Empowering students through kindness

Modya Silver

TORONTO — Kindness Week, a program designed to empower students through acts of kindness, will engage hundreds of Toronto-area students from kindergarten to Grade 12 in an effort to address issues of stress, anxiety and isolation, while building school spirit and stronger community ties.

Modya Silver, a 52-year-old father of five with a 25-year background in marketing and technology, is the founder of Kindness Week, which will run for the first time from May 5 to 9.

Silver said his desire to do tikkun olam work and to try to inspire others to be kinder to one another was an evolutionary process.

“Part of the evolution was that I got very interested and passionate about the school of Mussar,” he said.

Mussar is a Jewish movement that focuses on character strength development, Silver explained.

“So I had a teacher for a number of years and we would work on a particular trait for at least a year and a half and when we got to the trait of kindness, of chessed, then it really spoke to me. There was this resonance, like, this was my trait, meaning that this was a trait that I needed to develop.”

He said he was inspired to start a website called Kuppah, which lists about 30 Jewish and/or Israeli charities to which one can chose to donate.

“Because I have a technology background it all made sense for me to build this website… but I wanted to get my hands dirtier and help people,” Silver said.

After running some local projects in the community, he decided to approach the Ontario Trillium Foundation for a grant.

He said their message to him was that he should think bigger.

“These projects that I was doing were beautiful, but they were only helping a limited number of people and it just seemed like I could do something even bigger than that and that is where Kindness Week came from,” Silver said.

“This is really about empowering students to showcase who they really are,” he said, adding that the Toronto District School Board (TDSB) partnered with him on the event, as did a number of schools in York Region, and Jewish day schools including Tiferes Bais Yaakov, Associated Hebrew School’s Hurwich campus, and the Anne and Max Tanenbaum Community Hebrew Academy of Toronto.

“Kindness Week isn’t about giving kids the opportunity to be kind, it’s really giving them a platform to showcase the kindness they already have and celebrating that kindness.”

Silver said this idea borrows from a relatively new psychological approach that focuses on nurturing positive traits rather than trying to eliminate negative ones.

“The school of positive psychology says… let’s just start building on the positive traits like kindness, compassion and love and empathetic joy and all those things,” Silver said.

“My thinking is that we have serious problems with students like bullying, stress, anxiety and depression and there are some wonderful organizations that deal with that. But maybe there is room for a new organization like mine to focus on building the positive traits for the kids who suffer from depression and anxiety and so on.”

Although this program is only in its first year, it has already garnered attention from Toronto City Council.
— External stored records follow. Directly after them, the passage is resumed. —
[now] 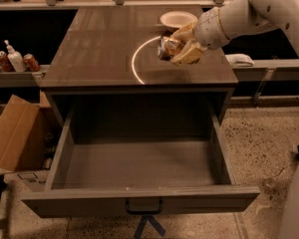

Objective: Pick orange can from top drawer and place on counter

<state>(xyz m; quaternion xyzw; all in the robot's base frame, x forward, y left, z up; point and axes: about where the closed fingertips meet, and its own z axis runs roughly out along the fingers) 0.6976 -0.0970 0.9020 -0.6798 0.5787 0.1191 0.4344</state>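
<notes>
The orange can [166,48], shiny orange-gold with a silver end, is held on its side in my gripper [178,46] above the right part of the counter [99,44]. The gripper's tan fingers [185,55] are shut around the can, over the bright arc mark [135,59]. The arm comes in from the upper right. The top drawer [139,158] stands pulled open below the counter, and its inside is bare. Its dark pull handle [144,206] is at the front.
A white bowl [178,19] sits on the counter behind the gripper. A cardboard box [15,136] stands on the floor at left. Red cans and a bottle [15,59] stand on a left shelf. A white cloth [239,59] lies on a right ledge.
</notes>
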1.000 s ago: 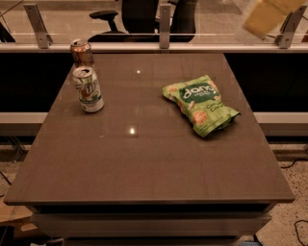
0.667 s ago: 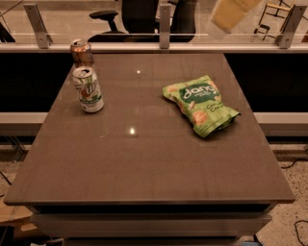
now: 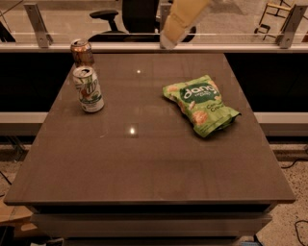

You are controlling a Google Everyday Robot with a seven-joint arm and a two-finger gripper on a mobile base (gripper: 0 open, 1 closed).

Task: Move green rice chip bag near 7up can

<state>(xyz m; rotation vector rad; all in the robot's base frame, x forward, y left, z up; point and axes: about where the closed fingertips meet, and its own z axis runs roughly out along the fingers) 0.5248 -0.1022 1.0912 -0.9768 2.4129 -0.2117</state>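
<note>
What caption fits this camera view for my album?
Gripper hangs over the far table edge; green rice chip bag lies right, 7up can stands left.

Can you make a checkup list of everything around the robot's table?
Surface: dark brown table, shiny, with two light glints.
Job's things: green rice chip bag lies flat on the right half; 7up can stands upright near the left edge, well apart from the bag.
Clutter: copper-brown can stands upright just behind the 7up can.
Hand: the hand hangs over the table's far edge, touching nothing.
Cables: what looks like a thin dark cord lies on the floor at right.
Surroundings: a rail runs behind the table, with an office chair beyond it.
</note>
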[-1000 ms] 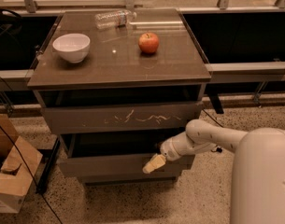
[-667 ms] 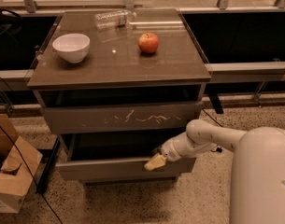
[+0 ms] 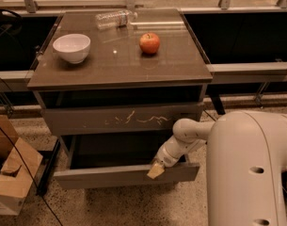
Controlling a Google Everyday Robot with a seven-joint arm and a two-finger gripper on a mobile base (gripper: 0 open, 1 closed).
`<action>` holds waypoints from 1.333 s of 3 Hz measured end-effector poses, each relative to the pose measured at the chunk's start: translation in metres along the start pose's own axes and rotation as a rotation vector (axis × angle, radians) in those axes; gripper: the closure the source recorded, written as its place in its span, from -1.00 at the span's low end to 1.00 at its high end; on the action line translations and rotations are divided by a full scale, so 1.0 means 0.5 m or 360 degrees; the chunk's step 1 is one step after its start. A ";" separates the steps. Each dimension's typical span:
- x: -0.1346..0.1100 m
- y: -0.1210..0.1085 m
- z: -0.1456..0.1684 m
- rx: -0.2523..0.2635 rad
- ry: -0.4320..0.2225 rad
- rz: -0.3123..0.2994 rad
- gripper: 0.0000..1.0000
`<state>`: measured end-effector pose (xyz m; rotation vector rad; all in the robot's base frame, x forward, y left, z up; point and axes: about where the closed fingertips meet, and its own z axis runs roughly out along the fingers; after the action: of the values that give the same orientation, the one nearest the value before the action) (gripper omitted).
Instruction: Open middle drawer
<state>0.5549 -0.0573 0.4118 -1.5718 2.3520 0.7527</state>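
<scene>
Camera view: middle drawer (image 3: 110,176) stands pulled out.
My gripper (image 3: 155,170) sits at its front's top edge; grip state, cannot tell.

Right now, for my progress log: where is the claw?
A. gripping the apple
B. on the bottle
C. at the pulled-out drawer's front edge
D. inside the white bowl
C: the claw sits at the top front edge of the middle drawer, which is pulled out below the scratched drawer.
</scene>
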 end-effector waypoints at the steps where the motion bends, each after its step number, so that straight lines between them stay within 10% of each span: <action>1: 0.040 0.050 0.018 -0.0064 0.0104 0.0042 0.02; 3: 0.036 0.050 0.013 -0.0064 0.0104 0.0042 -0.94; 4: 0.036 0.050 0.013 -0.0064 0.0104 0.0042 -1.00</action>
<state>0.5240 -0.0609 0.4057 -1.6080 2.4227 0.7706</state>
On May 6, Toronto city councillors Joe Mihevc and James Pasternak will proclaim the week as Kindness Week.

Silver and his Kindness Week participants were also invited to take part in TDSB’s annual Social Justice Fair at York University on May 7, during which Kindness Week representatives will make a presentation to the head of the TDSB.

“A lot of the programming is going to be happening in the schools, like a school cleanup, or a whole class will write gratitude cards and then walk over to the local fire station or to their custodian or crossing guard, or whoever, and hand these gratitude cards to them,” Silver said.

“I was just working with a school this morning that might go to a grocery store and help people bag or carry the bags out to the car and load them in the car.”

Silver said that when some people learn about Kindness Week, they ask, ‘and then what?’

“We’re looking forward to a long-term relationship with the TDSB and in future years we want other school boards to be involved,” he said.

“I’m looking to evolve this into a charity that would focus on proactive engagement of students, and character strength development.”